As hair requires a storage buffer for outputting result, this path will still not yet be taken. Though this is something I'm actively working on and hope to get in soon. However, from a performance standpoint, there should not be a massive difference, beyond opportunities for compute work to be better pipelined.

Might be unrelated, just dropping the note here:

hello. i just checked on my mac pro 2013, mac os 12.6.2, on which the workaround stopped working some months ago and it crashes with blender 3.3.3-candidate and 3.4.1.
but not with 3.5.0-alpha, when the ui is switched to metal. :)

I'm not entirely sure how you determine if you need a compute command encoder or not. Is it just based on the latest draw/dispatch function invoked?

source/blender/draw/engines/compositor/compositor_engine.cc
257

Maybe a silly question but, can't we flush instead to also split the command buffer. Or does the time-out error affects all command buffers in queue?

source/blender/draw/engines/eevee_next/shaders/eevee_film_cryptomatte_post_comp.glsl
5–9

Would using a struct instead fix the issue of the reference syntax ?

struct CryptoMatteSamples { vec2 samples[CRYPTOMATTE_LEVELS_MAX] };
source/blender/gpu/metal/mtl_command_buffer.mm
515–517

Readability.

source/blender/gpu/metal/mtl_shader_generator.mm
409–411

I think it would be better to just add them to the shader interface instead. I can accept this workaround for now but it should be added as a TODO that this is a temporary workaround.

1292–1293

Why do you need to rescan if source was already scanned by GPUSource constructor?

1349–1350

Even if using a constexpr uint3? This feels like a really dirty workaround and it wont work for gl_WorkGroupSize[0].

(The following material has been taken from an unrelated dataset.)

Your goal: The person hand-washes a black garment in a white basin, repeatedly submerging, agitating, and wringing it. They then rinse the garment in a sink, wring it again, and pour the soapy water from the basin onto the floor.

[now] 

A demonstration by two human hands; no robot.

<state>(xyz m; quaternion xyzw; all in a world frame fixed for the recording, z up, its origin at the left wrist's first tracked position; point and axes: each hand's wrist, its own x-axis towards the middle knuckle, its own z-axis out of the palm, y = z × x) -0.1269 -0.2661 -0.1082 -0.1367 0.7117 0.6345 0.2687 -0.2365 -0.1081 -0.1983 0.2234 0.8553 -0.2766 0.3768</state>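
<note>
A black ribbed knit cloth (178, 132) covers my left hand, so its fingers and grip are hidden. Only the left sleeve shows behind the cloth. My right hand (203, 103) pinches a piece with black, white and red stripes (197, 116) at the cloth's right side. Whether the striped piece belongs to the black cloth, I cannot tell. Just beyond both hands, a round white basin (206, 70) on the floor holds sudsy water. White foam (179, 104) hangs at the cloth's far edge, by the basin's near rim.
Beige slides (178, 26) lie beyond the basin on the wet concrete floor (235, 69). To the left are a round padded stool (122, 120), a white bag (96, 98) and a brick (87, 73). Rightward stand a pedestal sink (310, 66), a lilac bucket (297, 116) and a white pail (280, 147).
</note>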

source/blender/gpu/metal/mtl_shader_interface.mm
65–67

It does raise the question as to why not just add sampler_argument_buffer_bind_index_comp_? I don't think saving space inside MTLShaderInterface is critical.

Clément Foucault (fclem) requested changes to this revision.Mon, Jan 23, 10:46 AM
This revision now requires changes to proceed.Mon, Jan 23, 10:46 AM

Thanks for the review!
Will address the key points and submit a follow-up version of this.

source/blender/draw/engines/compositor/compositor_engine.cc
257

Certainly not a silly question, flushing would be ideal and is what I had originally tried and hoped would resolve the problem. Theoretically, this issue should not exist in this form as compute kernels have a very very long time out.

The caveat however comes from subsequent rendering work, which is dependent on the results of compute. The issue with how the dependency tracking works here is that certain parts of the render workload can begin, as they are not dependent on the compute work, but rendering of the results of the compositor is dependent.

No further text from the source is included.